Denkt an  den Leib des ersten Menschen! Es war Adam, und sein  Leib ist dadurch lebendig geworden, dass Gott ihm eine Seele eingehaucht hat. Der Leib Jesu war fortan viel schöner, als er vorher gewesen war.  Er konnte nun nicht mehr sterben.  Sein Leib wurde  verklärt.  Mit diesem verklärten Leib  ist Jesus aus dem Grabe  auferstanden. Weder der Stein vor dem Grab noch das Siegel noch die Wache haben ihn aufhalten können. Für Gott ist nichts unmöglich. Sein Leib war verklärt und hat wie die Sonne gestrahlt. Die Wunden, die  Jesus bei der Geißelung, bei der Dornenkrönung und bei der  Kreuzigung bekommen hat, sind alle verschwunden. Nur  die fünf großen Wunden an den Händen, den Füßen  und an der Seite sind am Leib geblieben. Sie haben aber den Leib gezielt getroffen. Sie waren prachtvoller als glänzende Steine. Jesus  ist also  glorreich aus dem Grabe hervorgegangen. Aber zu wem ist er zuerst gegangen?  Er ging zu seiner lieben Mutter Maria. Unermesslich war ihre Freude, als sie ihren Sohn so verherrlicht sah. Nachher hat sich Jesus auch den heiligen  Frauen gezeigt, die so viel Liebes und Gutes an ihm getan haben. Diese heiligen Frauen sind am Sonntagmorgen  zum Grabe hinausgegangen. Sie haben mit kostbaren Salben den heiligen Leib Jesu salben wollen.

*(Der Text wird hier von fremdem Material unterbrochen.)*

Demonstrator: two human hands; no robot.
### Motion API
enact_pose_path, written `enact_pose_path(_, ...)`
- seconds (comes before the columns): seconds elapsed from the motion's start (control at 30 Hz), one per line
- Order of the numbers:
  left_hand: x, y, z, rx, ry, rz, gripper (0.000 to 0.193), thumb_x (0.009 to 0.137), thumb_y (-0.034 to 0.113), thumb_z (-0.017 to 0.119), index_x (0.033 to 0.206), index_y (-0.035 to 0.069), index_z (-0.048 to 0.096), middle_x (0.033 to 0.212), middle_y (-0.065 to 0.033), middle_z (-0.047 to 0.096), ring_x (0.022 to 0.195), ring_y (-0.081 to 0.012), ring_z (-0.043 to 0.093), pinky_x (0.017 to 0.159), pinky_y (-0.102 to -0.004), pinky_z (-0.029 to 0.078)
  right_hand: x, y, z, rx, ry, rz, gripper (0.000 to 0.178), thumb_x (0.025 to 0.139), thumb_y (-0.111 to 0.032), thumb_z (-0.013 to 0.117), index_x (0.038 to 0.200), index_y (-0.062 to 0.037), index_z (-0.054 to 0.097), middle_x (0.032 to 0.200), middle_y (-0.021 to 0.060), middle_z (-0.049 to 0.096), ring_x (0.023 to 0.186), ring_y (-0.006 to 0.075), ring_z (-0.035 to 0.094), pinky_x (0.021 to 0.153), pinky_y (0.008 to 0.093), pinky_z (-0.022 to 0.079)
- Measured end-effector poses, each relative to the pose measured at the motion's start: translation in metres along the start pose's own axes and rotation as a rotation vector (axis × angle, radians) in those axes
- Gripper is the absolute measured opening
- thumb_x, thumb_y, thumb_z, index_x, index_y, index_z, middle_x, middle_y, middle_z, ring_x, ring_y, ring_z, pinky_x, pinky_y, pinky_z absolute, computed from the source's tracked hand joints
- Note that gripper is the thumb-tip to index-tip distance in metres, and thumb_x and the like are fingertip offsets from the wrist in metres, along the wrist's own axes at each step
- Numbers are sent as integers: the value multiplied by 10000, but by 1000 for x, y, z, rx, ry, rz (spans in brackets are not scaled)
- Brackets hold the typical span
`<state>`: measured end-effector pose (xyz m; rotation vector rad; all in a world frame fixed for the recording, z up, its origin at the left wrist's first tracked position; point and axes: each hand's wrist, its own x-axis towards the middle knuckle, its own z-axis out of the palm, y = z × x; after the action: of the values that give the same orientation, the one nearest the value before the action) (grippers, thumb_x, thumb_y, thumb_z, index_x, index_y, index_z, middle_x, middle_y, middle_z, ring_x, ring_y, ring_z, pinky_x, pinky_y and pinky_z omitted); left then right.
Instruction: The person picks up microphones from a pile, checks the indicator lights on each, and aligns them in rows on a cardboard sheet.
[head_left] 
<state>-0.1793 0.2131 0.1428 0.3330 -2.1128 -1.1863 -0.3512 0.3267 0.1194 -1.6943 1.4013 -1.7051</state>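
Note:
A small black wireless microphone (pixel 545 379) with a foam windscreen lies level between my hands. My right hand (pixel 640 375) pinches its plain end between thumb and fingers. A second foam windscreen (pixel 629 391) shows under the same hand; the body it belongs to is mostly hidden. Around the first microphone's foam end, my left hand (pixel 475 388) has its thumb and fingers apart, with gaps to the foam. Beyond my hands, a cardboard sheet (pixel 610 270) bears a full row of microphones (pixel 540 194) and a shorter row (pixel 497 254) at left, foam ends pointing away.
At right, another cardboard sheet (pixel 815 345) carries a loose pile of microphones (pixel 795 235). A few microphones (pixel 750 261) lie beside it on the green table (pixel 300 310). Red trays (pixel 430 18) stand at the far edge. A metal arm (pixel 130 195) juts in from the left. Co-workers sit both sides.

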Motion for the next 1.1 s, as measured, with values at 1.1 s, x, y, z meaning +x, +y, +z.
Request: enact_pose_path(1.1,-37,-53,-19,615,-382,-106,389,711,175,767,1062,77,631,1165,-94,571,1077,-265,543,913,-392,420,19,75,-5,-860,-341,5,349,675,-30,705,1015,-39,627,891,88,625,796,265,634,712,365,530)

Als sie aber zum Grab kamen, sahen sie, dass es geöffnet und leer war.  Nur die Tücher, in die der Leib eingewickelt war, lagen noch da. Ein  Engel sprach freundlich zu ihnen: „Jesus ist auferstanden; er ist nicht mehr da!“  Bald darauf ist Jesus selbst den Frauen erschienen. Diese sind nun eilends in die Stadt gelaufen und haben den Jüngern  erzählt, dass Jesus auferstanden ist.

Wenn ein Vater schwer krank ist und wieder ganz gesund  vom Krankenbett aufsteht, wie groß ist die Freude für seine Kinder? So und noch mehr freuen wir uns über die Auferstehung Jesu Christi. Ihn sollen wir noch mehr lieben als den besten  Vater. Das Osterfest ist das  Auferstehungsfest. Da singen alle Christen fröhliche Lieder. Aber wir haben noch einen anderen  Grund, warum uns die Auferstehung Jesu so große  Freude macht, denn wie Christus auferstanden ist, so werden auch wir auferstehen. Das Grab ist wie ein Bett, in dem man schläft, in dem also der Leib ruht bis zum jüngsten Tag. Am jüngsten Tage kommen die Engel  und wecken alle auf, die in den Gräbern  ruhen. Jene Menschen, die jetzt an Jesus Christus glauben und seine Lehre befolgen, werden aus dem Grabe schön, verklärt  und  glorreich auferstehen, ganz ähnlich wie Christus. Von Adam erbten alle Menschen den Tod. Christus hat aber den Tod besiegt, d. h., er ist über den Tod  hinausgerückt . Nicht bloß für sich selbst hat er den Tod besiegt, sondern für alle Menschen. Darum ist unsere Freude am Osterfest so immens. Wir wissen, dass auch wir aus dem Grabe auferstehen werden. Christus,  der Auferstandene, wird uns auferwecken und zum ewigen Leben in den Himmel führen.